The impact of customer experience on business value is significant in the current environment. The car rental market is not expanding. Encroachment on competitor market space continues. Companies emerging from Chapter 11 have a new lease on life. Acquiring and retaining satisfied customers can lead to sustained growth and profitability.

Studies demonstrate that improving service can translate into a significant increase in business value:
• A 1% increase in retention at a major insurance carrier translates into a $35 million increased top line and $15 million increased bottom line.
• 71% of customers who experience outstanding (a perfect score of 10) service will definitely rent from that rental company again.
• Only 24% of customers who rate their experience as 8 out of 10 will definitely rent from that rental company again.
• Companies lose 15% to 20% of revenues each year to ineffective, inefficient processes.
• A dissatisfied customer will tell nine to 10 people about an unhappy experience. The same customer will tell only five people if a problem is handled satisfactorily.
• 31% of customers who experience service problems never complain. Of that 31%, as few as 9% will do additional business with the company.

Further improvement in performance can be measured by the right ratio of share of renters to share of rentals. Each business model or segment may determine its own unique ratio. [PAGEBREAK]

In leisure, the benchmark may be a higher share of renters than share of rentals. However, in business, the share of renters may be lower than the share of rentals. Each has unique ramifications for specific brands and market segments.

With a clearer understanding of the implicit value of customer experience, as compared to customer service, you can take steps to better understand the customer’s voice. That customer perspective can be integrated into the enterprise to further improve performance.

One of the most challenging tasks is identifying what to measure and how to measure it. Business 101 says, “Ask your customer.” Of course, the focus must be on measuring the reasons why a customer rents from you, will return for more rentals, and will recommend you to others. These are the three core questions at Enterprise.

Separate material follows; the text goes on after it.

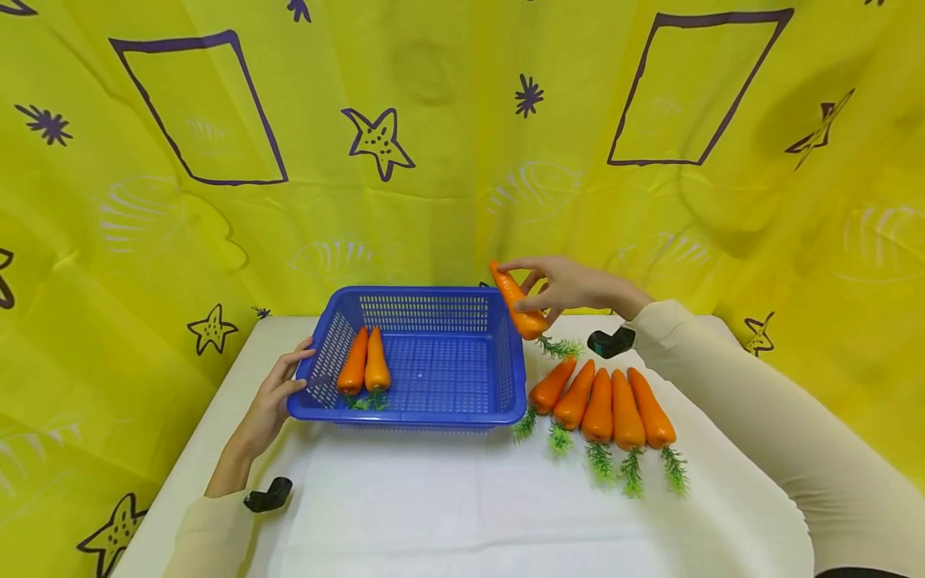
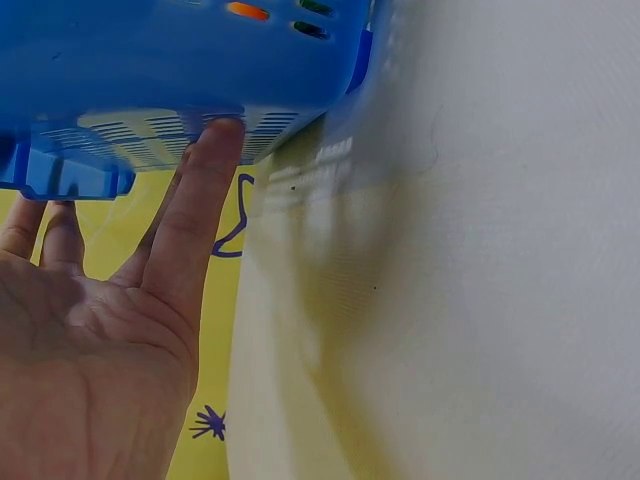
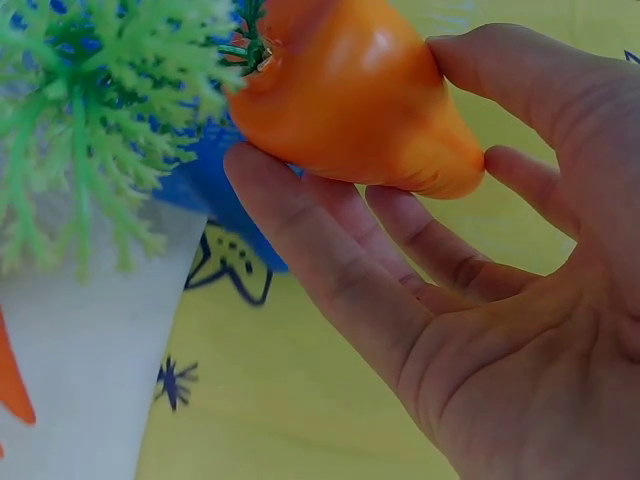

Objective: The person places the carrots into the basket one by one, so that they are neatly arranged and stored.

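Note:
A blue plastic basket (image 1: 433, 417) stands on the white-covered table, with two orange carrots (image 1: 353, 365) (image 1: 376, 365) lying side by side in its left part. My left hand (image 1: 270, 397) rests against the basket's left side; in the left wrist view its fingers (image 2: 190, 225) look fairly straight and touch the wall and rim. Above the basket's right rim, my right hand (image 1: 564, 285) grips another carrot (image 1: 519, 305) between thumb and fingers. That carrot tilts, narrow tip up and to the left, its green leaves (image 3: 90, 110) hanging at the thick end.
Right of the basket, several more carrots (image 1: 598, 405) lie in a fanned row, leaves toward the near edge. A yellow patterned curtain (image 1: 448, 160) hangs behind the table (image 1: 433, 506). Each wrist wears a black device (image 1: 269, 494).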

An index approach can address the answers to these questions. The pickup process, according to the voice of business travelers, is the second biggest factor (25%) determining whether a rental car experience is positive. The biggest factor is rate/value at 26%.

The factors that determine the quality of the pickup process include:
• Speed of rental pickup process
• Line wait at rental pickup counter
• Walking distance to car from rental counter or drop-off
• Knowledge of pickup counter personnel
• Condition or cleanliness of rental car counter.

Among these factors, which ones separate the industry leaders from their challengers? By addressing this question, next-tier companies can start to take steps to further close the gap. Priorities come into greater focus more quickly.

Ultimately, measuring and understanding the voice of the customer is worthless if you fail to use that knowledge to improve performance and business value. Each organization, therefore, needs to decide how it perceives the value of customer experience in the context of its business model and market segments.